Third, the court of appeals' holding is correct. Petitioner devotes substantial effort to challenging what it characterizes as the court's "implicit" holding (Pet. 8) that the names themselves constitute "similar files" under Exemption 6 (Pet. 10-11). The court of appeals had no need to make such a holding, explicitly or implicitly. This Court made clear in Washington Post, supra, that Exemption 6's protections are triggered by the potential for disclosure of "information which applies to a particular individual," not by "the label of the file which contains the damaging information." 456 U.S. at 601, 602.

In any event, the names at issue here were contained in correspondence and correspondence logs relevant to the audit records of petitioner, Pet. App. 7-8, and petitioner has not disputed that those audit and related correspondence records constitute "similar files" within the meaning of Exemption 6, see Pet. 7 (asserting that petitioner itself has a privacy interest in the audit records that is protected by Exemption 6). Indeed, petitioner conceded that an IRS employee's telephone number was properly withheld under Exemption 6 from the same records at issue here. Pet. App. 27. If, in petitioner's view, the correspondence records constitute "similar files" for purposes of redacting a federal employee's telephone number, they retain that status for purposes of redacting employees' names.

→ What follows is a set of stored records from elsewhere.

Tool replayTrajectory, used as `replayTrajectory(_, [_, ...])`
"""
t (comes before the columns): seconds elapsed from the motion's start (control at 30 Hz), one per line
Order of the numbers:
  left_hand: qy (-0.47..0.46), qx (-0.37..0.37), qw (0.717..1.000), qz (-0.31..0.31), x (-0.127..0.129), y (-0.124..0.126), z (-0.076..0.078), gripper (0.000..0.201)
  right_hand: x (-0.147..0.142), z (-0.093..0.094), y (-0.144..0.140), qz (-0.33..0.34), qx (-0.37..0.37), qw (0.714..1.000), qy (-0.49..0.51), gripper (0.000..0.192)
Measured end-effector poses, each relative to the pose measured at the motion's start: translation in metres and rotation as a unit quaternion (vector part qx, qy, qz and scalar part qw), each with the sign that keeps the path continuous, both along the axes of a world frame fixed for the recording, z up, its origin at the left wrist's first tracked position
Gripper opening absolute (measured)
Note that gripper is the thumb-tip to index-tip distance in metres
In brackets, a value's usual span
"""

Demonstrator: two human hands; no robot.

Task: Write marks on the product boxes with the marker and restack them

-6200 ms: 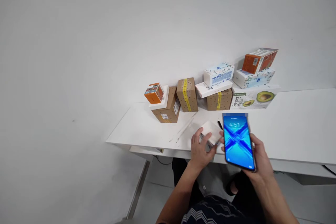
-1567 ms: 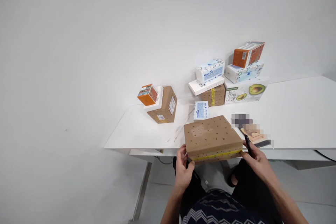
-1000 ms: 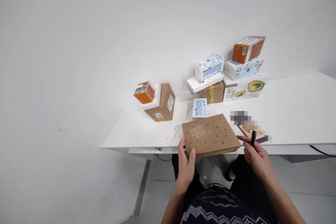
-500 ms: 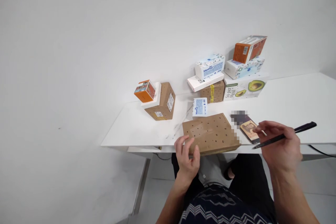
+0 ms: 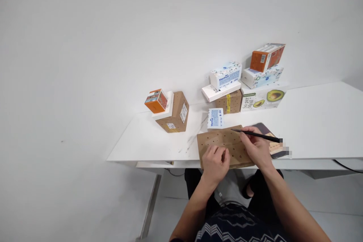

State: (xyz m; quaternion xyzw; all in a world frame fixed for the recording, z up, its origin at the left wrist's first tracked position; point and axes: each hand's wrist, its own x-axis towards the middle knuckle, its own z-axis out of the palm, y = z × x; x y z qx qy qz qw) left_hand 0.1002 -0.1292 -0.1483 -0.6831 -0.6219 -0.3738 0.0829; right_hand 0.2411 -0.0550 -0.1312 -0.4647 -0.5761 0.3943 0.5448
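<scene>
A flat brown cardboard box [image 5: 208,141] with small dark marks lies at the front edge of the white table. My left hand [image 5: 216,162] rests on its near left part, fingers curled in, with nothing visible in them. My right hand [image 5: 257,149] is at the box's right side, closed on a black pen [image 5: 265,136]. The pen's tip points left above the far right part of the box; whether it touches the cardboard I cannot tell. Partly behind my right hand lies a dark flat thing with a picture on it [image 5: 261,127].
Just behind the box stands a small white-and-blue Manhua pack [image 5: 215,118]. At the left, an orange box [image 5: 155,102] and a white box top a brown carton [image 5: 178,115]. Stacked boxes, including an avocado-printed one [image 5: 263,98], stand along the wall on the table [image 5: 317,121].
My right hand has moved left with the pen, from beyond the dark flat thing to over the box. My left hand has shifted right and up onto the box, its fingers now curled.
</scene>
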Motion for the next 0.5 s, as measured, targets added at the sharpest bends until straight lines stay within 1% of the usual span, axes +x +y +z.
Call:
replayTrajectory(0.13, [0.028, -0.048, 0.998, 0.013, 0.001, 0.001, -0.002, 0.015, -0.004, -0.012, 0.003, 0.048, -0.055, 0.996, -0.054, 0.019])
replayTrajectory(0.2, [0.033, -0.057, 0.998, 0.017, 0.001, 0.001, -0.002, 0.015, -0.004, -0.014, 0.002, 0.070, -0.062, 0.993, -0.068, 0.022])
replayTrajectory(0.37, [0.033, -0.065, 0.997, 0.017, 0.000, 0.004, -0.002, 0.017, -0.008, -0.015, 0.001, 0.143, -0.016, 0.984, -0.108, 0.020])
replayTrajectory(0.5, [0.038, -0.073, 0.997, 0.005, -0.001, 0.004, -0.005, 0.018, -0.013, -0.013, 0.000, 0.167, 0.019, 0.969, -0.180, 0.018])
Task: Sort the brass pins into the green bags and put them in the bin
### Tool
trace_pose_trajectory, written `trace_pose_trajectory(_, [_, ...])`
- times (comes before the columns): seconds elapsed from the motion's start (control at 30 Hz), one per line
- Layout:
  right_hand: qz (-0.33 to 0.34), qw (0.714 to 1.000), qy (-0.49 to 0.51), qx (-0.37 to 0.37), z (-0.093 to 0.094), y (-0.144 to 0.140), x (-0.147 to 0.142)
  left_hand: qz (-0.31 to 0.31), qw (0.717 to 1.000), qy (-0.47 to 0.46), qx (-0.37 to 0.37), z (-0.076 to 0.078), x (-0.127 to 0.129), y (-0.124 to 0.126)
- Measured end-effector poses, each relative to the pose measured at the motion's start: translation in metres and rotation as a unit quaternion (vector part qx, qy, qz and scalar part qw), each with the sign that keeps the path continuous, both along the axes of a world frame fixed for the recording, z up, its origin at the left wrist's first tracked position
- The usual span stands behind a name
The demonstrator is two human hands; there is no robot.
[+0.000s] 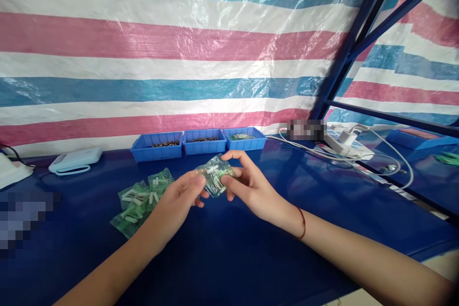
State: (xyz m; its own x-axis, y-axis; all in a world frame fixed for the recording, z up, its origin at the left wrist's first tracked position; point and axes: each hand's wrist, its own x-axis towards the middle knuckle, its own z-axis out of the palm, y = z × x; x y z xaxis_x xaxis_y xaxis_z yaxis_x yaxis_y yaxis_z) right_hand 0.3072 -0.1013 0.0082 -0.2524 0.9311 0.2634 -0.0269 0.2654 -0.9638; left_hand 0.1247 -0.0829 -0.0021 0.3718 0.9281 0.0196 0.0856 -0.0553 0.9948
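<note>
Between my two hands is a small clear plastic bag (216, 182) with white plugs and metal screws inside. My left hand (187, 190) pinches its left edge between thumb and fingers. On its right side my right hand (247, 182) grips the bag, thumb in front and index finger curled over the top corner. The bag is held above the blue tabletop (229, 258). Beside my left forearm lies a pile of similar green-tinted bags (138, 201) with white plugs in them; the forearm hides part of the pile.
Three blue bins stand in a row at the back: the left bin (157, 154) and middle bin (204, 146) contain small metal screws, the right bin (245, 143) flat packets. A light-blue power bank (76, 160) lies left. White cables (304, 150) and a power strip (346, 143) are right, near a blue frame post (353, 43).
</note>
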Motion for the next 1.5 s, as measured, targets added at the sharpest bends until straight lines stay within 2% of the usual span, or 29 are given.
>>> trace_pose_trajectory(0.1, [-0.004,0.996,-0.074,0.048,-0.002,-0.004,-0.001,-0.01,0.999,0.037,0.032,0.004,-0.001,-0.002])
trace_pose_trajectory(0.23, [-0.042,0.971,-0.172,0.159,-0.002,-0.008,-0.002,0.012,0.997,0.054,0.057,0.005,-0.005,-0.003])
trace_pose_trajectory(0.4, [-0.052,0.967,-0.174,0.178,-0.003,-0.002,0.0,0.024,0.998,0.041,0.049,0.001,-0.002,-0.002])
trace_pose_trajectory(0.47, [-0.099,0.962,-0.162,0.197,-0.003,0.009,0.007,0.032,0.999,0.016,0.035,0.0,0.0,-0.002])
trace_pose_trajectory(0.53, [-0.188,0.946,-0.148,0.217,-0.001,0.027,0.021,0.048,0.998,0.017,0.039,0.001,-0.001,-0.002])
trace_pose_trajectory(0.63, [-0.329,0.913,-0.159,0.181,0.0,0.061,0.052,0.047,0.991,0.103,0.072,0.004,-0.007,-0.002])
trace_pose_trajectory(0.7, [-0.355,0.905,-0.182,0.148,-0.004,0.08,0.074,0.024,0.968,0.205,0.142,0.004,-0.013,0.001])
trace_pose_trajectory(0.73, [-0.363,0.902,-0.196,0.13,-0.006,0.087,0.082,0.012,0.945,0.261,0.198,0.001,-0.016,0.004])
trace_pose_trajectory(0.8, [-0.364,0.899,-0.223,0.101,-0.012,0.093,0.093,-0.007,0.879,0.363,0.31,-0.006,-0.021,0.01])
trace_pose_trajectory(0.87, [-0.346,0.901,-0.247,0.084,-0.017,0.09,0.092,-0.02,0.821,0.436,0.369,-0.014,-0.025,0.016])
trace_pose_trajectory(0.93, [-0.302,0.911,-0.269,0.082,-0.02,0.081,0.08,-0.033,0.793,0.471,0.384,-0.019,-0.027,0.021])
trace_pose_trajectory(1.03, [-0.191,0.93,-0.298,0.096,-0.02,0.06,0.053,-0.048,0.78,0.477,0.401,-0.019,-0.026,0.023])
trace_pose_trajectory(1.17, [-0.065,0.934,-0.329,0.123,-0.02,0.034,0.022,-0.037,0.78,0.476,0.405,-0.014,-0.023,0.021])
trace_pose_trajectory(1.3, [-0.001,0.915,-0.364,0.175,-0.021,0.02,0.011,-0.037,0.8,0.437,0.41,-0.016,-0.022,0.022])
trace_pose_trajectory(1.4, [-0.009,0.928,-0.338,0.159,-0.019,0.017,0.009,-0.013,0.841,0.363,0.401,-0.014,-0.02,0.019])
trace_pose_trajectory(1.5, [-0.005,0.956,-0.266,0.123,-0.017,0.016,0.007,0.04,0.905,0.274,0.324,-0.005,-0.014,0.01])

Petitioner also contends (Pet. 13-15) that FOIA's protection of "personal privacy" extends only to the subject of the file. This Court unanimously held exactly the opposite three months ago. Favish, 124 S. Ct. at 1576-1578 (FOIA's protection of "personal privacy" includes the interests of family members in controlling death-scene records of their close relatives). That case concerned FOIA's protection of personal privacy in the context of law-enforcement records, 5 U.S.C. 552(b)(7)(C), rather than Exemption 6.* But, while the two exemptions "differ in the magnitude of the public interest that is required to override the respective privacy interests protected by the exemptions," Department of Defense v. FLRA, 510 U.S. at 497 n.6, the types of "personal privacy" interests protected by both exemptions are the same. See Favish, 124 S. Ct. at 1579-1580 (explaining that the Court's decision about the scope of Exemption 7's protection of "personal privacy" "is consistent with" court of appeals' holdings providing similar protection for decedents' families under Exemption 6, and citing cases). Indeed, if Congress wanted to limit Exemption 6's protection of privacy to the subject of the records, it likely would have employed the same type of limiting language that appears in the Privacy Act. See 5 U.S.C. 552a(a)(4) (protecting records that are "about an individual"), 552a(b) (prohibiting the disclosure of qualifying records absent the consent of "the individual to whom the record pertains").

CONCLUSION

The petition for a writ of certiorari should be denied.

Respectfully submitted.

 

THEODORE B. OLSON
Solicitor General

EILEEN J. O'CONNOR
Assistant Attorney General

JONATHAN S. COHEN
GRETCHEN M. WOLFINGER
Attorneys

JULY 2004

* Section 552(b)(7)(C) of Title 5 exempts from the government's general duty of disclosure "records or information compiled for law enforcement purposes" if their production "could reasonably be expected to constitute an unwarranted invasion of personal privacy."